Generationenwechsel im Gesundheitswesen: Jungmediziner fordert radikalen Kulturwandel
Frischer Wind für verkrustete Strukturen
Das deutsche Gesundheitswesen steht vor einem gewaltigen Generationenwechsel. Doch während in den Kliniken, Praxen und Pflegeeinrichtungen längst junge Nachwuchskräfte das Bild prägen, wirken die Gremien der ärztlichen Selbstverwaltung auf viele noch immer wie aus der Zeit gefallen. In einem aktuellen Interview spricht Andrej Weissenberger, Arzt in Weiterbildung für Kinder- und Jugendmedizin am Klinikum Solingen, Klartext. Er fordert einen radikalen Kulturwandel, um die gesundheitspolitische Gremienarbeit für die nächste Generation wieder attraktiv zu machen.
„Langweilig, abstrakt und undurchsichtig“
Für viele junge Medizinerinnen und Mediziner ist die Arbeit in den Ärztekammern ein Buch mit sieben Siegeln. Weissenberger bringt die Vorbehalte seiner Generation auf den Punkt: Die etablierten Strukturen gelten oft als langweilig, abstrakt, unnahbar und vor allem extrem zeitintensiv. In einem von Personalmangel und Überlastung geprägten Arbeitsalltag bleibt für ehrenamtliches Engagement in veralteten Formaten schlichtweg kaum Raum.

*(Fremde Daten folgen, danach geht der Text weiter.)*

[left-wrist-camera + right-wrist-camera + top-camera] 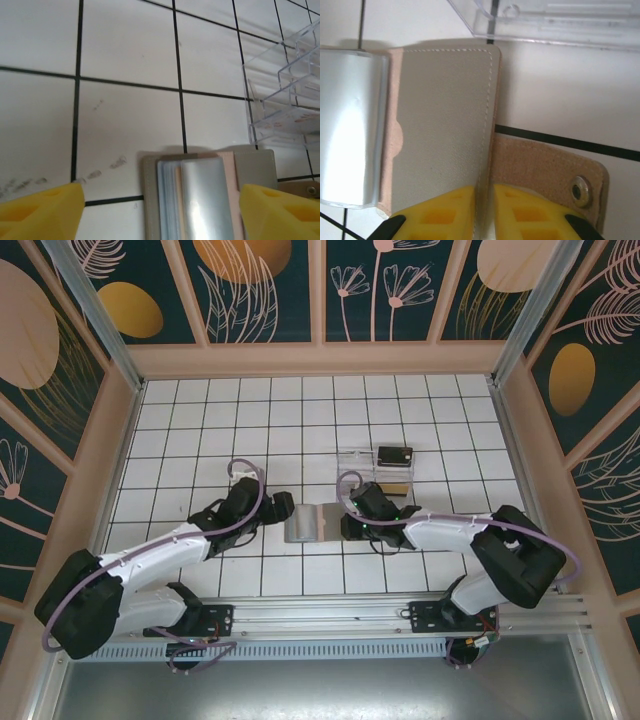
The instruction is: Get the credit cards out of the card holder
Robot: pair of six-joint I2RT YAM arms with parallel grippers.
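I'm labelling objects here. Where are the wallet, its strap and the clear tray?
wallet point(442, 125), right wrist view, grey flap.
strap point(540, 167), right wrist view, tan middle.
clear tray point(280, 92), left wrist view, side wall.

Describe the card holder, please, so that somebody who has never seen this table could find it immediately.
On the white tiled table, look at the middle, between the left gripper and the right gripper. The card holder lies flat there. It is opaque grey with a tan strap tab, while the tray behind it is clear plastic.
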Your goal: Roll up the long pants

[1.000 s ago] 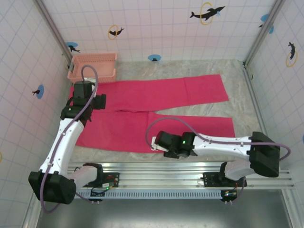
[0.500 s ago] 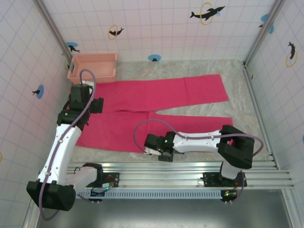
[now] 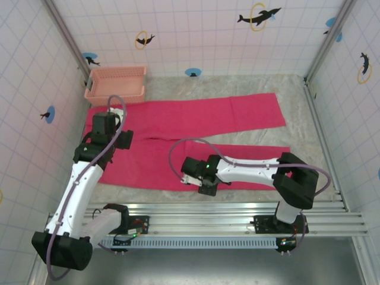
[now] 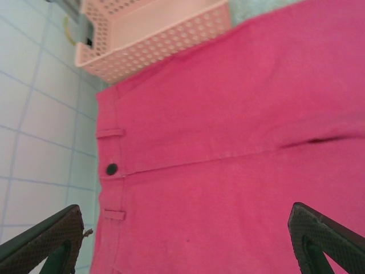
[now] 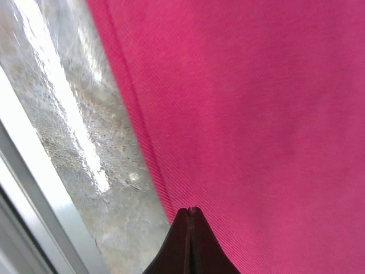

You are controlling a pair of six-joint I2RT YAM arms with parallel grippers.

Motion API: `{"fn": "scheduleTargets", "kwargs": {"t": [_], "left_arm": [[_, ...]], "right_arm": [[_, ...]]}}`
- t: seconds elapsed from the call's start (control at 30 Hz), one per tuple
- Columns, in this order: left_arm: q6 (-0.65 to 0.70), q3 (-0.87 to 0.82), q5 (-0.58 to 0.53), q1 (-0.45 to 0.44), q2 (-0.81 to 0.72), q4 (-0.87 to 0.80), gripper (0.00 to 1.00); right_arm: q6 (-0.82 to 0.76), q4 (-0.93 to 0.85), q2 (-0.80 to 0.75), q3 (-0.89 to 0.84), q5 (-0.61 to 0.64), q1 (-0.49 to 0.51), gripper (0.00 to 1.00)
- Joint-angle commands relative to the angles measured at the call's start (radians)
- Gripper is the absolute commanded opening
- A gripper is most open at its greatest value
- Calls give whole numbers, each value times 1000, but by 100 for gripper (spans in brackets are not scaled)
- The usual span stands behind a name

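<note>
Viewed from above and from both wrists. Spread flat across the table (image 3: 297, 83), waist toward the left edge and both legs run out toward the right edge: the long pants (image 3: 208, 116), with the waist end of the far leg just beside a pink basket (image 3: 116, 83) in the far left corner. Raised from the near left corner and bent forward over the waist: the left arm, wrist turned downward, the left gripper (image 4: 185, 234) spread wide above the cloth, with the waistband, its dark button (image 4: 112, 169) and two belt loops lying just ahead of the left fingertip, and plain red fabric across the gap. Laid low along the near edge: the right arm, elbow folded upward right of the middle, forearm stretched leftward, the right gripper (image 5: 190, 225) pressed fully together at the near hem of the near leg, on the boundary of red cloth and bare table; any nip on the cloth not determinable. Compared with one second before: right elbow drawn in from the near right corner toward the middle, right wrist carried further left along the near hem, left wrist shifted only slightly over the waist, pants and basket left in place.
</note>
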Motion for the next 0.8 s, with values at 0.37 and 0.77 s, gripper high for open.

Doch anstatt sich frustriert abzuwenden, plädiert der engagierte Jungmediziner für ein aktives Einmischen. Sein Leitsatz für die Zukunft lautet: „Einfach machen.“ Die junge Generation im Gesundheitswesen sei es aus dem klinischen Alltag gewohnt, Probleme schnell zu erkennen und lösungsorientiert zu handeln. Diese Hands-on-Mentalität müsse nun auch in die Selbstverwaltung getragen werden.
Die Kernforderungen der jungen Generation
Um die Gremienarbeit zukunftsfähig zu gestalten, bedarf es laut Weissenberger konkreter und sofortiger Veränderungen. Zu den wichtigsten Forderungen zählen:
- Hybride Arbeitsmodelle: Reine Präsenzsitzungen sind nicht mehr zeitgemäß. Die Zukunft muss hybrid sein, um den anspruchsvollen Beruf, Familie und berufspolitisches Engagement vereinbaren zu können.
- Asynchrone Abstimmungen: Digitale Tools sollen es ermöglichen, Entscheidungen zeitlich flexibel und effizient zu treffen – beispielsweise auch bequem in den Abendstunden.
- Abbau von Bürokratie: Veraltete, teils jahrzehntealte Protokolle und starre Abläufe müssen dringend entschlackt und modernisiert werden.
Ein Vertrauensvorschuss für die Zukunft
Besonders eindringlich ist der Appell an die etablierten Funktionäre: Die junge Generation benötigt einen echten Vertrauensvorschuss. Es müsse Raum gegeben werden, um neue Dinge auszuprobieren, auch wenn diese gelegentlich von den gewohnten Pfaden abweichen. Nur durch diesen Mut zum Experimentieren könne ein spürbarer Kulturwandel gelingen.
Diese Diskussion innerhalb der Ärzteschaft besitzt eine enorme Strahlkraft für das gesamte Gesundheitswesen. Auch in der Pflegebranche wird seit Jahren intensiv darüber debattiert, wie junge Fachkräfte besser in Entscheidungsprozesse eingebunden werden können. Die Rufe nach Modernisierung, echter Digitalisierung und flacheren Hierarchien vereinen alle Berufsgruppen im medizinischen Sektor. Wenn es gelingt, die Selbstverwaltung zukunftsfähig zu machen, profitiert am Ende das gesamte System – und damit auch die Patientenversorgung in ganz Deutschland.